Expectation values of spin operators

[InsertName]

Hi, I've found the expectation value of S_z, which is hbar/2 (|$$\psi$$up|² - |$$\psi$$down|²) by using the formula:

<S_i> = <$$\psi$$|S_i$$\psi$$> where i can bex, y or z and $$\psi$$ is the 'spinor' vector.

I tried to find S_x using the same formula, however, I could only get as far as:

hbar/2 (($$\psi$$up)^*$$\psi$$down + ($$\psi$$down)^*$$\psi$$up)

In my lecture notes, it has the (final) answer (only) as hbar Re{($$\psi$$up)^*$$\psi$$down}.

Similarly, for S_y it gives the expectation value of hbar Im{($$\psi$$up)^*$$\psi$$down}.
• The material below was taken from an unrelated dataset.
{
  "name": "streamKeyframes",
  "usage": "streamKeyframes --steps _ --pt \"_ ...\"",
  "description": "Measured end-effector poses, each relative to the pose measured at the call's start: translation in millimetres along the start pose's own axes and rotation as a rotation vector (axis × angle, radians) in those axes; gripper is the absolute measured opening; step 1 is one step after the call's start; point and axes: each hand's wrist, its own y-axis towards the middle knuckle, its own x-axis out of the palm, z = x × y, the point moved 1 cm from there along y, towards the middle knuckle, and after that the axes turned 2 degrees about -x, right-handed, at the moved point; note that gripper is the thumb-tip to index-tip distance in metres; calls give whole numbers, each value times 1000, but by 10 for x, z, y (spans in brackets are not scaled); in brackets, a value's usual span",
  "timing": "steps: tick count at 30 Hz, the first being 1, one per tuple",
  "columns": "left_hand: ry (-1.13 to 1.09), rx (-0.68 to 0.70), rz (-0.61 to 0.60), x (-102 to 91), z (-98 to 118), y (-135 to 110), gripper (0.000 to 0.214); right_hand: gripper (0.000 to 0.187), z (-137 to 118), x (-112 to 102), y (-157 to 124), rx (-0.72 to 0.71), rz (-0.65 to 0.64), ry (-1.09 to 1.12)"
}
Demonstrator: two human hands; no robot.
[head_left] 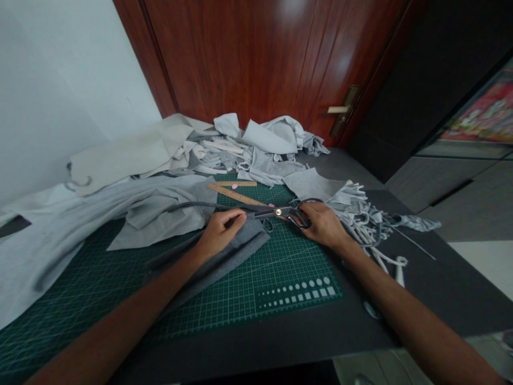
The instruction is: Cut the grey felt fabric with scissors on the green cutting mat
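My right hand grips the black handles of a pair of scissors, whose blades point left into a folded piece of dark grey fabric. My left hand presses down on that fabric just left of the blades, fingers curled over its edge. The fabric lies on a green cutting mat with a white grid. A wooden ruler rests on the mat just behind the scissors.
Light grey cloth covers the left of the mat, and a heap of pale cloth pieces lies at the back. Cut strips pile at the right on the dark table. A wooden door stands behind.
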Motion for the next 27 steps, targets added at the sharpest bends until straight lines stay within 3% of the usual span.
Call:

I'm not sure how to get from my answer for <S_x> to the one in the notes. I'm assuming it's just a lack of knowledge of some identity with complex numbers.

Any help is appreciated, thanks in advance.

 

[vela]

Hint: Let $z=x+iy$. Its conjugate is $\bar{z}=x-iy$. What are $z+\bar{z}$ and $z-\bar{z}$ equal to?

 

[InsertName]

Thanks for the reply.

So, is it just a case of:

<S_x> = $$\frac{\hbar}{2}$$(($$\psi_up$$)^*$$\psi$$_down + ($$\psi$$_down)^*$$\psi$$_up))

Let z = ($$\psi_up$$)^*$$\psi$$_down
Let z^* = ($$\psi$$_down)^*$$\psi$$_up)

z+z^* = 2Re(z)

Therefore, $$\left\langle$$S_x$$\right\rangle$$ = 2Re(z).

This is why I hate LaTeX!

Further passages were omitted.